I greatly respect Geer. He has done much good. He has been a stalwart guide. The advice he offers is hard-won and mostly solid.
I am also a security professional. Geer's expertise dwarfs mine. But, I take exception with a couple of his views.
First, and foremost, we differ on the fundamental definition of Security. Geer says:
".. that is to say that one is in a state of security, if and only if there can be no unmitigatable surprises."
Thus Geer would say that somebody on Death Row has attained security. He knows exactly what will happen to him. There will be no surprises. While this may be a form of security, it is not a desirable one. Another consequence of this world-view is you are driven to seek knowledge of your environment. And if your environment is unknowable, then you can not be secure.

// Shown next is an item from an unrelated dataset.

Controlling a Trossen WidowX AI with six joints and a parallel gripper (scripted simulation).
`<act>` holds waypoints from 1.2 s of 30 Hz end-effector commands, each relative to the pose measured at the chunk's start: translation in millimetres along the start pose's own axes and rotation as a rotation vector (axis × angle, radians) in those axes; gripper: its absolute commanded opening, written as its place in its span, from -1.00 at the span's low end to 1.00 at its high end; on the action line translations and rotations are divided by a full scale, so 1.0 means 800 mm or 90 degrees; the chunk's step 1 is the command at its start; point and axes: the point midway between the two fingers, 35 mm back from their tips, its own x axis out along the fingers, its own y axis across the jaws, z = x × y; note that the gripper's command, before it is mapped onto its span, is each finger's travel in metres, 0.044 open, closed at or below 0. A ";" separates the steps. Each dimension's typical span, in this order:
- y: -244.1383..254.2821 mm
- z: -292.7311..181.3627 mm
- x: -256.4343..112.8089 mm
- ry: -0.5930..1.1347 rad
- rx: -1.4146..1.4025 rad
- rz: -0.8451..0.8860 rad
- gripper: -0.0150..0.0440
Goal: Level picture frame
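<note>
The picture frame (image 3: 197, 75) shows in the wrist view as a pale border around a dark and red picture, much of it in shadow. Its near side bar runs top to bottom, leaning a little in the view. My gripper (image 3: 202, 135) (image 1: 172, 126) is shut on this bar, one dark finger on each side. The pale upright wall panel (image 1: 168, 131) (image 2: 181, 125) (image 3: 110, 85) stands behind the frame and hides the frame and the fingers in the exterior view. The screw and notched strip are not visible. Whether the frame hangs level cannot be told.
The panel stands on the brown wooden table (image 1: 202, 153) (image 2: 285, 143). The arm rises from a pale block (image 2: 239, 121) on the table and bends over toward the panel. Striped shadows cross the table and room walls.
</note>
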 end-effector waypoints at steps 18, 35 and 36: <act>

The view of Security that we practice is fundamentally different. We teach:
Security is a MEANINGFUL Assurance that YOUR goals are being Accomplished
We feel that this view is superior because it guides you to effective action.
It saddens me to see that Geer seems to be giving up. Perhaps he has been forced into so many untenable positions that he needs a rest. But giving up is not good advice.
Geer concludes with:
"There are no people sadder but wiser about the scale and scope of the attack surface you get when you connect everything to everything and give up your prior ability to do without. Until such people are available, I will busy myself with reducing my dependence on, and thus my risk exposure to, the digital world even though that will be mistaken for curmudgeonly nostalgia. Call that misrepresentation, if you like."
So long Geer. Thanks for all the good advice. Forgive me if I continue to think we can make a difference.